- 連載
- 管理組合ネットワークシリーズ
- 2013.04.01掲載
◆管理組合交流の場を、の声を受けて
江戸下町の面影が随所に残り、東京スカイツリーの開業でさらなる発展を遂げている墨田区には、区内のマンション居住者で組織される非営利任意団体「すみだマンション管理組合ネットワーク」(通称:すみネット)があります。すみネットは、事務局を墨田区住宅課に置き、共催でセミナーを行うなど、区と協力して活動している点が大きな特徴です。
墨田区住宅課計画担当の檜垣雅之氏は、すみネット設立の経緯をこう話します。「墨田区では住宅施策の一環として1995年から独自に分譲マンション居住者を対象とした『マンション居住者交流会』を開催してきました。その中で、参加者の方から管理組合相互の自主的な交流組織が必要だとの声が上がったことが、すみネット設立のきっかけとなったのです」。
折しも、都市部では分譲マンションの供給が年々増加。維持管理や修繕、建替えといったマンション特有の様々な問題が浮上してきていました。2001年にマンション管理適正化法、2002年にマンション建替え円滑化法がそれぞれ施行されるなど、国による適正なマンション管理に向けた法整備も進んでいました。

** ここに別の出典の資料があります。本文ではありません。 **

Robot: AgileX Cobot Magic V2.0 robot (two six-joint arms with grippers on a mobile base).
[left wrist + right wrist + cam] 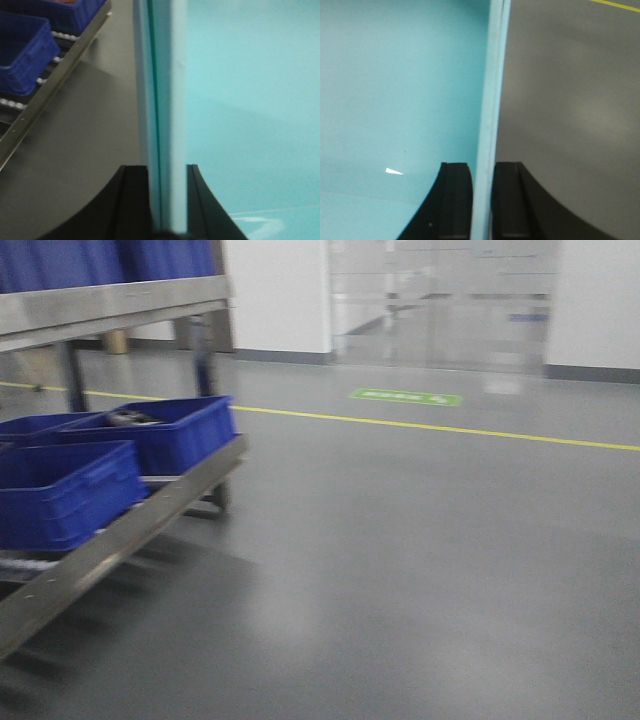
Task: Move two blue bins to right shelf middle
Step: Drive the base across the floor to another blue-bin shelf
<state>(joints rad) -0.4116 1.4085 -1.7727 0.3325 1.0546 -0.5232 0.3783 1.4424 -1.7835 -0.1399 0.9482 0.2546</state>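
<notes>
Left wrist-mounted view has the left gripper (162, 169) with its black fingers pressed against both faces of an upright cyan wall, the side of the blue bins (250, 100). A dark seam down that wall suggests two rims nested together, though I cannot be sure. In the right wrist-mounted view the right gripper (481, 166) pinches the opposite wall the same way. The load hangs between the arms above the grey floor (400, 570), near a roller rack (150, 515) carrying dark blue crates (70, 490), and it does not show in the front view. Smooth plastic like this is probably light and fairly stiff, but slick, and the thin walls may flex. The thick rim on opposite sides looks like the soundest hold, with both arms kept level so that nothing slides.
</notes>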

そんな中、墨田区では2002年「墨田区分譲マンション実態調査」を実施。さらに区内分譲マンション居住者の有志によって、管理組合ネットワークの設立準備会が立ち上げられ、2003年11月にすみネットが設立されたのです。
◆すみネットが精神的な支え
すみネットは現在、個人会員26名、団体会員7団体が所属しており、役員は会長1名、副会長2名、理事5名、監事1名で運営されています。主な活動内容は①専門家によるセミナー及び交流会の開催、②会員向け機関紙「すみネット通信」の発行、③HPによる情報発信など。毎月1回の定例理事会に加え、通常総会が年1回開かれています。

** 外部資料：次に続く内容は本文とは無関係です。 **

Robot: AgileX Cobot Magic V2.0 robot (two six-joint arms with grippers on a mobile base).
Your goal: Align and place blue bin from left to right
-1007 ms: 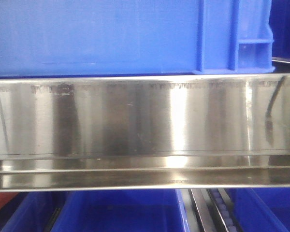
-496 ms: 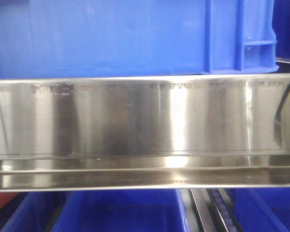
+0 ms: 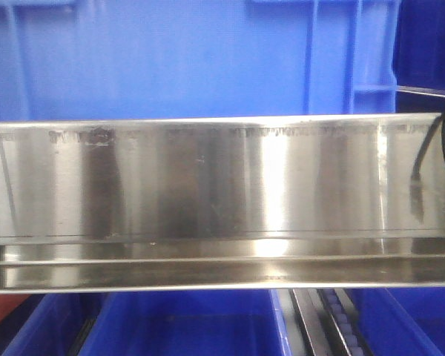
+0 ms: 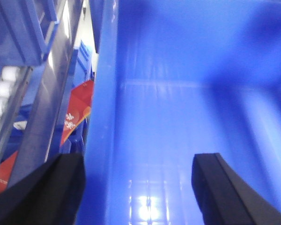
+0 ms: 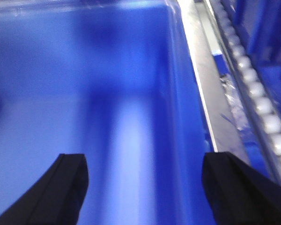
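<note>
Large bright-blue glossy plastic bin (image 3: 170, 63), ribbed nr right corner, upright, spans most of front view, empty inside.

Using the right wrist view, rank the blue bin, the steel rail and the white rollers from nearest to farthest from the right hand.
1. The blue bin: directly below the right hand, with its side wall between the spread fingers.
2. The steel rail: just outside that wall, toward the picture's right.
3. The white rollers: beyond the rail, farthest right.

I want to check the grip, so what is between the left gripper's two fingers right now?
In the left wrist view, the blue bin's side wall stands between the left gripper's spread fingers.
</note>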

ところで、2002年に行われた実態調査では同時にアンケートも行っており、その際に管理組合ネットワークに期待することとして、マンション管理に関する相談機能や学習の場としての機能、他マンションとの情報交換などが挙げられました。そこですみネットでは、これらの機能を強化する活動を中心に行っています。セミナーでは大規模修繕をはじめ高齢者問題とコミュニティ、節電など、その時々の時流にあわせたテーマを決めて専門家を招き、年3回のペースで開催してきました。例えば東日本大震災の直後に行われたセミナーでは、「耐震改修を含めたマンションの防災対策」をテーマに講演、交流会が開かれました。

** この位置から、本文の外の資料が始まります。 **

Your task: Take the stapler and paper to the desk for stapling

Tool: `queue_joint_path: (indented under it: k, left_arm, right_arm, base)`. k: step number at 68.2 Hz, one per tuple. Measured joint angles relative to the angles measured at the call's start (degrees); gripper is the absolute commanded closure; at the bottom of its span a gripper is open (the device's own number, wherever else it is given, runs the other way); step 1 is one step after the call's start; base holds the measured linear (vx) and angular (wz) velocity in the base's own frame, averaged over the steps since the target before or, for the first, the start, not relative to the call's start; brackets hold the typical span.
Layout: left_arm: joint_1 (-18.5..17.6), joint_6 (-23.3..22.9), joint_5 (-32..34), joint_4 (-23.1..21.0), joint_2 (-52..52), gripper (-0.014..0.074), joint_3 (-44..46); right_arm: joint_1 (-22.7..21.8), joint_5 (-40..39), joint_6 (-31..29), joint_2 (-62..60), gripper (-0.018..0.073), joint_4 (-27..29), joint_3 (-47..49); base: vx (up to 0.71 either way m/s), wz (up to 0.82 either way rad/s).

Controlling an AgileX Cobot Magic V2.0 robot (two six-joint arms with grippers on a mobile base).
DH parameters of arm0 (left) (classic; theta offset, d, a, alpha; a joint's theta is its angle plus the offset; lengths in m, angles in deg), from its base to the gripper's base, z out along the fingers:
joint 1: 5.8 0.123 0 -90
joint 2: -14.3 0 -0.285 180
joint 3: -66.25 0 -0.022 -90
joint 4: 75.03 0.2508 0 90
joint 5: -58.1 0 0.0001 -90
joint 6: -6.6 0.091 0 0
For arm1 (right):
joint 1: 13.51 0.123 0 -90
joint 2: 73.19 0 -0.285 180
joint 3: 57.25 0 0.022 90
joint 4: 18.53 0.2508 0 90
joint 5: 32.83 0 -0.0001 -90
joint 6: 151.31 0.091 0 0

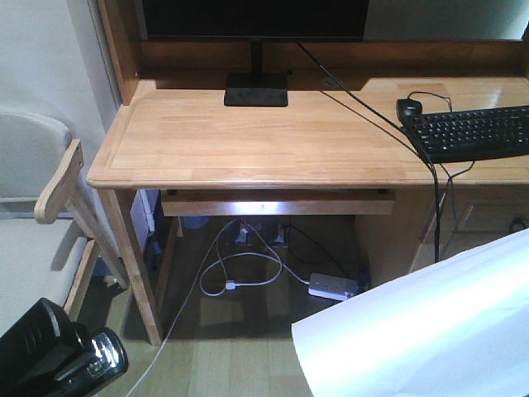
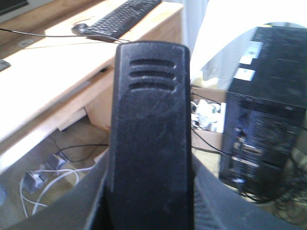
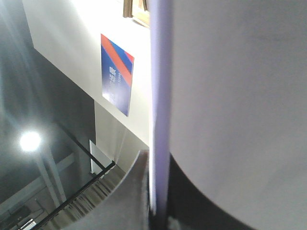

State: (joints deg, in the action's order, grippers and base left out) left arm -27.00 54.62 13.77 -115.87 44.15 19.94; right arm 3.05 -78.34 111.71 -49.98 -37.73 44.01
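A black stapler point(image 1: 58, 356) shows at the bottom left of the front view, low beside the wooden desk point(image 1: 273, 141). In the left wrist view the stapler point(image 2: 148, 143) stands upright between the fingers of my left gripper point(image 2: 149, 203), which is shut on it. A white sheet of paper point(image 1: 430, 331) fills the bottom right of the front view, below the desk's front edge. In the right wrist view the paper point(image 3: 230, 96) runs edge-on through my right gripper point(image 3: 156, 203), which is shut on it. The grippers themselves do not show in the front view.
On the desk stand a monitor base point(image 1: 256, 87), a black keyboard point(image 1: 475, 132) and a mouse point(image 1: 409, 107), with cables trailing off the edge. A chair point(image 1: 41, 215) is at the left. A power strip point(image 1: 335, 287) and cords lie under the desk. A black computer tower point(image 2: 268, 105) stands nearby.
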Motion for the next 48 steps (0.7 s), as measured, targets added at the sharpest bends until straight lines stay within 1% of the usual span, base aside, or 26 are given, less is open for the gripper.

マンションの理事長になり、墨田区主催のセミナーに参加したことがきっかけですみネットに携わることになった岩井希義氏は、「セミナーに参加した理由は、もっと主体性を持った管理組合にしたいと思ったからです。でも、なかなかうまくいかなくて悩んでいたときに、すみネットの仲間は精神的な支えでした」と言います。現在は、事業担当理事として、各種セミナーの企画、運営を行っているそうです。
◆さらなるレベルアップを
すみネットは、あくまで区内のマンション居住者によって運営されており、区の関わり方としては、マンション居住者の自主的な活動を支援するという立場をとっています。具体的には、組織の運営や様々な活動に対する金銭面での支援のほか、セミナー開催時には共催、後援などの形で支援を行っています。また、冒頭で記したように区の住宅課内に事務局を置いていますが、これはすみネットが特定の活動拠点を持たず、日中の問い合わせなどへの対応が難しいためだそうです。
墨田区はもともと小規模の町工場が多く、「ものづくりのまち」として発展してきた地域ですが、近年は住宅への用途転換によってマンションの供給も進み、都心への居住ニーズの高まりなどを背景に人口は増加傾向にあります。マンションに居住する世帯は総世帯の7割を超え、特に若者や子育て世帯を含めて転入者が増えているのは、嬉しいニュースです。しかし、既存マンションでは旧耐震のものも多く、建替えや大規模修繕が急務であるという問題もあります。
そんな中で、今後マンション管理組合の重要性はますます高まっていくとみて、墨田区ではすみネットの会員数増加と活動の活性化を支援していきたいとのことです。ただし、すみネットの活動も一部の意欲的な有志に支えられているというのが現実で、会員の固定化や高齢化も問題になっています。今後はより高度な問題を解決するために専門家との連携を強化する、より多くの人に情報を発信するためにHPの機能をレベルアップさせるなどで、すみネットの機能を強化する取り組みが必要だと、檜垣氏は話してくれました。